Ils sont hideux au fond de la sérénité.
Quels festins ! Comme ils sont contents ! Comme ils s’entourent
De vertiges, de feux, d’ombre ! Comme ils savourent
La gloire d’être grands, d’être dieux, d’être seuls !
Comme ils raillent les vieux géants dans leurs linceuls !
Toutes les vérités premières sont tuées.
Les heures, qui ne sont que des prostituées,
Viennent chanter chez eux, montrant de vils appas,
Leur offrant l’avenir sacré, qu’elles n’ont pas.
Hébé leur verse à boire et leur soif dit : Encore !
Trois danseuses, Thalie, Aglaé, Terpsychore,
Sont là, belles, croisant leurs pas mélodieux.
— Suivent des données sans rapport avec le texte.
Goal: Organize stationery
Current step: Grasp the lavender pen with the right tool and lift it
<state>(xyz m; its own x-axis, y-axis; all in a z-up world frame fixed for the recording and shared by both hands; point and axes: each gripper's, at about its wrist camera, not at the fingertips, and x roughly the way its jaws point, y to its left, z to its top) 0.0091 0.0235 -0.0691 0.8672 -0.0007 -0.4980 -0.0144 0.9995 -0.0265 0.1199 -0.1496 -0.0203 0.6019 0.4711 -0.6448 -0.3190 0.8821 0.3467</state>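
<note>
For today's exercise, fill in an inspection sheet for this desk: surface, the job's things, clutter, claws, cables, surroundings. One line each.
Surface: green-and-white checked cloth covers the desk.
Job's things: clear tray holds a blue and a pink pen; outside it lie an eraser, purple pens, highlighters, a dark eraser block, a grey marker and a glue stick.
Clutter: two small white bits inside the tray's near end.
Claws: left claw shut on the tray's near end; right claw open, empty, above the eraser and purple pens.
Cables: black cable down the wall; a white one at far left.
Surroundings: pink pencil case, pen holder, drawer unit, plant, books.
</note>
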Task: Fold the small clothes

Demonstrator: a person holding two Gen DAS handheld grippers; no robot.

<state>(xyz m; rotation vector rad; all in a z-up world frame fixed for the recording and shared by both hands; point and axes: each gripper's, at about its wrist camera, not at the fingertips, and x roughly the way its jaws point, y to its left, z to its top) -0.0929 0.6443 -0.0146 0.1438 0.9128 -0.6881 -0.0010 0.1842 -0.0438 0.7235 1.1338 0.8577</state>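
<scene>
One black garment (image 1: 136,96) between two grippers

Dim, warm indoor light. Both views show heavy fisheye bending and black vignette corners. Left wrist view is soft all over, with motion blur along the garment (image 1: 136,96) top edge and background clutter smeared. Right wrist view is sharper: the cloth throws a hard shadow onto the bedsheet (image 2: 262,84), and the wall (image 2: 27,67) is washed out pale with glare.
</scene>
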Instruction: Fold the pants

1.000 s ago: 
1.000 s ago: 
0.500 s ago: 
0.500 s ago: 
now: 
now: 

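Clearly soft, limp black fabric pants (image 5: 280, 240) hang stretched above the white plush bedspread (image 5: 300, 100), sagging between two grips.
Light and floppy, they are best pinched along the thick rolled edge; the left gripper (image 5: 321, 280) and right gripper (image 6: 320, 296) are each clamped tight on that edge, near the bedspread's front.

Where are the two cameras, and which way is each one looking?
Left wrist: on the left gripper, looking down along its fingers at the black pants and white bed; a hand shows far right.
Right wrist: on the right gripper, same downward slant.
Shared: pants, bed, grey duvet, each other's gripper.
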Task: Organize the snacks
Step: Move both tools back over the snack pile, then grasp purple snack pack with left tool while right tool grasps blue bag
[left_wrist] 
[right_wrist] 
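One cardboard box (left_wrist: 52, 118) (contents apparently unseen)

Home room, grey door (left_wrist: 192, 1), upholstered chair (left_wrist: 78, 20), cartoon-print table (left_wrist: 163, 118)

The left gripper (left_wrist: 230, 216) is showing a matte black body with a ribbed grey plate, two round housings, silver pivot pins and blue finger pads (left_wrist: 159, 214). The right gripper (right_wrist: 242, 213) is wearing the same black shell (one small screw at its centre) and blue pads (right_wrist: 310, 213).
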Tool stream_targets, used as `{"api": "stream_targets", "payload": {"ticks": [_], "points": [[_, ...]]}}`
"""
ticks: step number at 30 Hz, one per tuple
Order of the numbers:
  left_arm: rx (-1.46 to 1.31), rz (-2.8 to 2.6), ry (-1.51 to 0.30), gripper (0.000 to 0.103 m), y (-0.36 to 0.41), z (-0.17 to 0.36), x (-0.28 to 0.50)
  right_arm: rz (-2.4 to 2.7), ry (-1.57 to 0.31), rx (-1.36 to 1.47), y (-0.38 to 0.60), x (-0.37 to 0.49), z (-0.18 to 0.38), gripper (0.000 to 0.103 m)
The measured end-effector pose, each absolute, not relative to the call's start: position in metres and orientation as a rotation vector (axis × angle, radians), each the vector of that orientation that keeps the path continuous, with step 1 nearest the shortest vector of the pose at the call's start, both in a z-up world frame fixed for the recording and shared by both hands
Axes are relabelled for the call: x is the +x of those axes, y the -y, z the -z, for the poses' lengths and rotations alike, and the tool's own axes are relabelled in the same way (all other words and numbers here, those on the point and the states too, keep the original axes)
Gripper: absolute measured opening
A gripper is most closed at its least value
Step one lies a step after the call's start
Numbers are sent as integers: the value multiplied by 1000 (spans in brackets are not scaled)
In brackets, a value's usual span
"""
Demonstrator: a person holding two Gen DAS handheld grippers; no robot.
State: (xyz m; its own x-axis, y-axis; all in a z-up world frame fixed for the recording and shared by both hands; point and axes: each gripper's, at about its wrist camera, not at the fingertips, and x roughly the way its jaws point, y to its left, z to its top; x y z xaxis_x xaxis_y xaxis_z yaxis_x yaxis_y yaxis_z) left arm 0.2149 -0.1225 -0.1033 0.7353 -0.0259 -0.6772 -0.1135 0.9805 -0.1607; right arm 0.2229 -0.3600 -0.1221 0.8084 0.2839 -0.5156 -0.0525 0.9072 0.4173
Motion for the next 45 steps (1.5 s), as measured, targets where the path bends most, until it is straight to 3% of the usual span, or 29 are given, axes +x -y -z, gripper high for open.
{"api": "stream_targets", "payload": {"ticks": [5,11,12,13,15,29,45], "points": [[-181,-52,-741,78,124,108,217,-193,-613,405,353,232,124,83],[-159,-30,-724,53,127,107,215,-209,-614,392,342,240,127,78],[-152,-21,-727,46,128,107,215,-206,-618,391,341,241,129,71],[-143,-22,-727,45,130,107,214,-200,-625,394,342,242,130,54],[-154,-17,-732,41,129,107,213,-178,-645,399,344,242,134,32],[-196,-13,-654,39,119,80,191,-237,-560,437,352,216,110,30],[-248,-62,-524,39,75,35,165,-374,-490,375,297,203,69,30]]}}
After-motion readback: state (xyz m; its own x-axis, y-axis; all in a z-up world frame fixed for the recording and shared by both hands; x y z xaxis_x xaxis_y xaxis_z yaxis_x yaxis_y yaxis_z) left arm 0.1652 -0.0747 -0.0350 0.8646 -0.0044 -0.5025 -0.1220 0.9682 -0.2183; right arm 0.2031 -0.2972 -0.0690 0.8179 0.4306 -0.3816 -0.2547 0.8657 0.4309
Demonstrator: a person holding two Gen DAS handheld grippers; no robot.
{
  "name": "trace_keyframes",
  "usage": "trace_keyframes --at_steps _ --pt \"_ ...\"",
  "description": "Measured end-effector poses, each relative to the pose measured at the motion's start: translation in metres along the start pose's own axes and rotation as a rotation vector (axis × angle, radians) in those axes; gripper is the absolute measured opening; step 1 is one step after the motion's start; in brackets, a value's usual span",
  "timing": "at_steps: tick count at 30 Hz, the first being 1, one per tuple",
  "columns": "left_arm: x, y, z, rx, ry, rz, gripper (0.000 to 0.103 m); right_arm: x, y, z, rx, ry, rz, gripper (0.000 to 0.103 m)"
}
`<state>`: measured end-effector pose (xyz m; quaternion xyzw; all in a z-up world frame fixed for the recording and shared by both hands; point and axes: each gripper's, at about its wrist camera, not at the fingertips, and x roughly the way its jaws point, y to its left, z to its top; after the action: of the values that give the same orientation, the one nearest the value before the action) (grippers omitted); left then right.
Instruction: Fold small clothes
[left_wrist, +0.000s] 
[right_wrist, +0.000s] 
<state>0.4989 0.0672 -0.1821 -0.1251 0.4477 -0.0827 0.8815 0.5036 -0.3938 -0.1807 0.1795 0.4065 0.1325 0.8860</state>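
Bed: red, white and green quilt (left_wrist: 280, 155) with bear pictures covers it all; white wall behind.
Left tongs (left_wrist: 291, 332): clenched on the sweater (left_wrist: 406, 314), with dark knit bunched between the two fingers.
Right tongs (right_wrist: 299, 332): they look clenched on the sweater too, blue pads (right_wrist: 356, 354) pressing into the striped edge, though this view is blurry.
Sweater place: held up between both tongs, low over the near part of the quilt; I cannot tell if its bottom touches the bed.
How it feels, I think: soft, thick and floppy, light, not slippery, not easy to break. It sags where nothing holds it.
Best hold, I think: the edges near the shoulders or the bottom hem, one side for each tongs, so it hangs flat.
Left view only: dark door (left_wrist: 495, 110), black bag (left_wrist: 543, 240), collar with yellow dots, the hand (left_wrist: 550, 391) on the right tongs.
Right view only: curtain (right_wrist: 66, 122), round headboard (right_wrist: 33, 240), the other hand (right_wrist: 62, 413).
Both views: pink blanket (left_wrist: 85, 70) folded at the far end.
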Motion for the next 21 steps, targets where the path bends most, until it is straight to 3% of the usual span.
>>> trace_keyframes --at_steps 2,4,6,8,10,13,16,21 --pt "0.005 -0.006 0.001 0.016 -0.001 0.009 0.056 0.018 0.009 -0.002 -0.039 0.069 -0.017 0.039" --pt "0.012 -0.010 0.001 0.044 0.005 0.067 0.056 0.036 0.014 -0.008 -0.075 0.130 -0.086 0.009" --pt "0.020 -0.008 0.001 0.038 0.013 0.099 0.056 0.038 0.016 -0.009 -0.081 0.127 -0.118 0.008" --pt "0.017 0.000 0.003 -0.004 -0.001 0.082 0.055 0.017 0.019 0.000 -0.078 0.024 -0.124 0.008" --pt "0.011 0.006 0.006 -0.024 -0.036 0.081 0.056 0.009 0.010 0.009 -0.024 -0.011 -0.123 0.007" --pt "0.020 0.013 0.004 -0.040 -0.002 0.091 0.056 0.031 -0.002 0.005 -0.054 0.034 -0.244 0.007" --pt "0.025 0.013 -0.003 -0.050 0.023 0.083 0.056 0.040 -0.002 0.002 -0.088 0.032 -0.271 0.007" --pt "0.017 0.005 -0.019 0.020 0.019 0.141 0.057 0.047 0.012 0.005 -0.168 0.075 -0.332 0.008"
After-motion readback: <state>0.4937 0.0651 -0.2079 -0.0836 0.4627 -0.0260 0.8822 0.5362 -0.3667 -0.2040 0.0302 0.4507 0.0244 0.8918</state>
Qu’il est doux d’avoir fait le mal qui vous fait dieux !
Vaincre ! être situés aux lieux inabordables !
Torturer et jouir ! Ils vivent formidables
Dans l’éblouissement des Grâces aux seins nus.
Ils sont les radieux, ils sont les inconnus.
Ils ont détruit Craos, Nephtis, Antée, Otase ;
Être horribles et beaux, c’est une double extase ;
Comme ils sont adorés ! Comme ils sont odieux !
Ils perdent la raison à force d’être dieux ;
Car la férocité, c’est la vraie allégresse,
Et Bacchus fait traîner par des tigres l’ivresse.
Ils inspirent Dodone, Éléphantine, Endor.
Chacun d’eux à la main tient une coupe d’or
Pure à mouler dessus un sein de jeune fille.